* _Problem to solve_
Wherever the string "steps" shows up in the material below, copy that line.

* _Given information_
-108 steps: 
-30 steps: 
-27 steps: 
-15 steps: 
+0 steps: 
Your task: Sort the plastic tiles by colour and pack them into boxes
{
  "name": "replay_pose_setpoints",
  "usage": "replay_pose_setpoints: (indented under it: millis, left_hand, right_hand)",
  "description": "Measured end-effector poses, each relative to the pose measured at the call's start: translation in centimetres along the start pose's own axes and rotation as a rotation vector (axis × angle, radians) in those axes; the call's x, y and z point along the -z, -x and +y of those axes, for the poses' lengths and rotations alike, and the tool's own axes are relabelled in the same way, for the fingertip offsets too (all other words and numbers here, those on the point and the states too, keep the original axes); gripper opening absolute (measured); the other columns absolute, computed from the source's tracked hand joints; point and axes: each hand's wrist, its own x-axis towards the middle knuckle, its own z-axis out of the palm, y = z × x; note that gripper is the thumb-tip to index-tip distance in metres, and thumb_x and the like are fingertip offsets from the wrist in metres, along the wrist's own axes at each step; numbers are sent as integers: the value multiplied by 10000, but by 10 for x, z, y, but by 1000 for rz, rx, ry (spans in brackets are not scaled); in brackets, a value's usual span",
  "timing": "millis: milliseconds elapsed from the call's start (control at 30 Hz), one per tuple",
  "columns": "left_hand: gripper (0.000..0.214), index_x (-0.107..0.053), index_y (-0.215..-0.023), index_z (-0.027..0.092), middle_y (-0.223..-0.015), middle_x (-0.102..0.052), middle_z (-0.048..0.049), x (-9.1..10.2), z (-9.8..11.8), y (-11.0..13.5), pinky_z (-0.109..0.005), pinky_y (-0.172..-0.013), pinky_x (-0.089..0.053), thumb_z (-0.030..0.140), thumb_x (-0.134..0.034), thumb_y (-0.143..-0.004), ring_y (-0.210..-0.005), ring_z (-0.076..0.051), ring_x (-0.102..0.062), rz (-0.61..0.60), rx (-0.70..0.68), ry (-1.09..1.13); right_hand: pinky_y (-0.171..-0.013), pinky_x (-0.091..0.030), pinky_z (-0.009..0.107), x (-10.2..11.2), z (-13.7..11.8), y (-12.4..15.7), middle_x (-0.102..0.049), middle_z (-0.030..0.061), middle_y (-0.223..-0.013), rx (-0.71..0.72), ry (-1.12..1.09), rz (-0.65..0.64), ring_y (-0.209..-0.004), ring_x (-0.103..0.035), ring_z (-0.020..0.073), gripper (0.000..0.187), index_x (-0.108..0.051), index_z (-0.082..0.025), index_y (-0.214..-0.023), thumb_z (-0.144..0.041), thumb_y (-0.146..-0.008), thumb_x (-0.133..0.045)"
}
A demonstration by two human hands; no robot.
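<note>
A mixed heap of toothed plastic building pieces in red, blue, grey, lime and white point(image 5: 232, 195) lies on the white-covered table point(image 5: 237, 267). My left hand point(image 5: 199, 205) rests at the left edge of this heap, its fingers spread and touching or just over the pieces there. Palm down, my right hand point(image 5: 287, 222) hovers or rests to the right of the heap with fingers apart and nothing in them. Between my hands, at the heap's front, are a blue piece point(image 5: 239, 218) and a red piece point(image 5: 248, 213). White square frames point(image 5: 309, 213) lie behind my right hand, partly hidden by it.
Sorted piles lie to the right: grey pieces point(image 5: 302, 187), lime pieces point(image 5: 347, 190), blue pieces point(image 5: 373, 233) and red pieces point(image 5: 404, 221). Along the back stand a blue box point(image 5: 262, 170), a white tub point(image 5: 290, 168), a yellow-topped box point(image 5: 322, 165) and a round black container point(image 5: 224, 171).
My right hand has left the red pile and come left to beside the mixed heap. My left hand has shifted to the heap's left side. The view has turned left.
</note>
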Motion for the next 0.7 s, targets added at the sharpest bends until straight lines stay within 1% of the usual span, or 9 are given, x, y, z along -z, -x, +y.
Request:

* _Result for this exercise_
-108 steps: 
-30 steps: 
-27 steps: 
-15 steps: 
+0 steps: 

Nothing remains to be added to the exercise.